(Dataset excerpts)
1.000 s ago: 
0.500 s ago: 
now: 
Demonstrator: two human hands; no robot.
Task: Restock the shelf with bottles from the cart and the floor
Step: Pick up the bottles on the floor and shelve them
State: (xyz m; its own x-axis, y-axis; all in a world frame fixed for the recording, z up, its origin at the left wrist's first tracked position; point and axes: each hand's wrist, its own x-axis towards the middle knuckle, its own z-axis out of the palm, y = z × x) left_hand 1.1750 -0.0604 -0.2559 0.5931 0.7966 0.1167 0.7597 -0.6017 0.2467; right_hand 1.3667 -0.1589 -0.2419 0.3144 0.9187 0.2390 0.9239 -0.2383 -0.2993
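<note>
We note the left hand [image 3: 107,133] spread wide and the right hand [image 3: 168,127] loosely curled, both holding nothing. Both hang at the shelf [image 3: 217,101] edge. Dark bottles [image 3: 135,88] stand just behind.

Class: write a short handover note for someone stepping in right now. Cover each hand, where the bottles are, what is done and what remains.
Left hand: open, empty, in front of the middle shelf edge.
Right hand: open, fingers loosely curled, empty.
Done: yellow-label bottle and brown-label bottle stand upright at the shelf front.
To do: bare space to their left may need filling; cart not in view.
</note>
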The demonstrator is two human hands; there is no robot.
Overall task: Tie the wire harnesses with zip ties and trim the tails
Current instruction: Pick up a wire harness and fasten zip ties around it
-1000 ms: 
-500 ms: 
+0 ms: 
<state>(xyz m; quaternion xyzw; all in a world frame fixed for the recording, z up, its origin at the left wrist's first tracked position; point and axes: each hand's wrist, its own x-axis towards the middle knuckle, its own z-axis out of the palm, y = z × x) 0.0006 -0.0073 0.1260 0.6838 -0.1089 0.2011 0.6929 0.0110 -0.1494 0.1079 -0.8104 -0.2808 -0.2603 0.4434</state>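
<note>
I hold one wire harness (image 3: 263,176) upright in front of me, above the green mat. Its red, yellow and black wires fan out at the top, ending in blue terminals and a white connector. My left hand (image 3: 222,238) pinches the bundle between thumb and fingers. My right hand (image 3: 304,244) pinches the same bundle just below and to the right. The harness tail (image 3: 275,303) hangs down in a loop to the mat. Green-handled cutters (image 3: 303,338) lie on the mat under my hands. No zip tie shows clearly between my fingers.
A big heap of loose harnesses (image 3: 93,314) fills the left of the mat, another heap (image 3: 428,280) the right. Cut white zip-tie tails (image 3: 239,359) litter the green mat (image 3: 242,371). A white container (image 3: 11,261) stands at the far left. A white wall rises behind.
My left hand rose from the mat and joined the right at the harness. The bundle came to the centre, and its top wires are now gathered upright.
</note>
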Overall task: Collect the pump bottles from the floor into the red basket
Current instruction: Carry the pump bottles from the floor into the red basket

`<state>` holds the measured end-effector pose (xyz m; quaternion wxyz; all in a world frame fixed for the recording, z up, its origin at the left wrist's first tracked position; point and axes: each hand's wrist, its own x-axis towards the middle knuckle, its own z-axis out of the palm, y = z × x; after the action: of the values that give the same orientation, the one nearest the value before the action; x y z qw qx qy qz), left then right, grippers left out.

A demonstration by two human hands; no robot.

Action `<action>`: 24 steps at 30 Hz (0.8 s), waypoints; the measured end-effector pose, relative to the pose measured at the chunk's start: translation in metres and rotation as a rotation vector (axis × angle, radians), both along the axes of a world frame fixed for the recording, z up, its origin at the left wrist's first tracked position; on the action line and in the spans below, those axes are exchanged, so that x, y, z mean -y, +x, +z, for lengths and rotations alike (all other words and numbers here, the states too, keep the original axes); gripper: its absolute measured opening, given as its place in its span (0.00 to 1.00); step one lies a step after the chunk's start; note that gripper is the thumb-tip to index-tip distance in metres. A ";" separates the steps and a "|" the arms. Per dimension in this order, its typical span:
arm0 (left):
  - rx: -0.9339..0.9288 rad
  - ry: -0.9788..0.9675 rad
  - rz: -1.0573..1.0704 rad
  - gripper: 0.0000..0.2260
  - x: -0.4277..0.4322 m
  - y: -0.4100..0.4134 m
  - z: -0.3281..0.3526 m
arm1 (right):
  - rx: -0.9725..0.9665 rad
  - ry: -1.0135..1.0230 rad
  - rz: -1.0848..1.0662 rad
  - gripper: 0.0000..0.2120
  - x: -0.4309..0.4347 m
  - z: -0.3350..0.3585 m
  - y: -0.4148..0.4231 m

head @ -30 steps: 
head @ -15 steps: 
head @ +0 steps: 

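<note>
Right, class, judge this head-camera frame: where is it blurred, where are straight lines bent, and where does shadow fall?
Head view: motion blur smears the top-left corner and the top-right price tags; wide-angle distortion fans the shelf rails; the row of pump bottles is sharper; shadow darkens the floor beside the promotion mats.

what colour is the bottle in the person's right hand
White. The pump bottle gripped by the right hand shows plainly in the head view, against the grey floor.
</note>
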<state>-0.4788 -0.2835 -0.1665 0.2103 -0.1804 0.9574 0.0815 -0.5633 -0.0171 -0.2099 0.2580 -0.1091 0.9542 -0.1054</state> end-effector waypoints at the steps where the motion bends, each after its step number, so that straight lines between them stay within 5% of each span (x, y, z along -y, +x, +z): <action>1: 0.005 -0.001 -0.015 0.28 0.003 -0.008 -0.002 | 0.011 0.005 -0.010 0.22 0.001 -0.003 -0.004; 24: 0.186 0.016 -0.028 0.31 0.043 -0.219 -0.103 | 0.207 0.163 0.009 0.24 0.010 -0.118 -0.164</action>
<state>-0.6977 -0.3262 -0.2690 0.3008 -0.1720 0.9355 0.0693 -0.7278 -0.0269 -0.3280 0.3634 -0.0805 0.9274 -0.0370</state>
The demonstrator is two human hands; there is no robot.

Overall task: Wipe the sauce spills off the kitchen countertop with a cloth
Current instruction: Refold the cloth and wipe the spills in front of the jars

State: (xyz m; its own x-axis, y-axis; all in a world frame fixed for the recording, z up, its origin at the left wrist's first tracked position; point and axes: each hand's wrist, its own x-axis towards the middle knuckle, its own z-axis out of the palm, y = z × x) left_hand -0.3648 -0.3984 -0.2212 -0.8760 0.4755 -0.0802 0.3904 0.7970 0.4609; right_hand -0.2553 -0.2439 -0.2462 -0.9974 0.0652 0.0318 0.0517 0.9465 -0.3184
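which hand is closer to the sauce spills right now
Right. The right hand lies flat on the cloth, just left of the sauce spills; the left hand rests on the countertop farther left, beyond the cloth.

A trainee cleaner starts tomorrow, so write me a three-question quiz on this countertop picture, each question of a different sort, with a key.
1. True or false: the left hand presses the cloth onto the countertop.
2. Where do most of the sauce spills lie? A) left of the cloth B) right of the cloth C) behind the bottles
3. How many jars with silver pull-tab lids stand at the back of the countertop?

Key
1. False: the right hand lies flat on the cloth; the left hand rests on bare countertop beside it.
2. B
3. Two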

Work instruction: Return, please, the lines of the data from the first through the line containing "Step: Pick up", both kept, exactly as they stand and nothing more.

Result of this exercise:
1.000 s ago: 
0.500 s ago: 
now: 
Demonstrator: two human hands; no robot.
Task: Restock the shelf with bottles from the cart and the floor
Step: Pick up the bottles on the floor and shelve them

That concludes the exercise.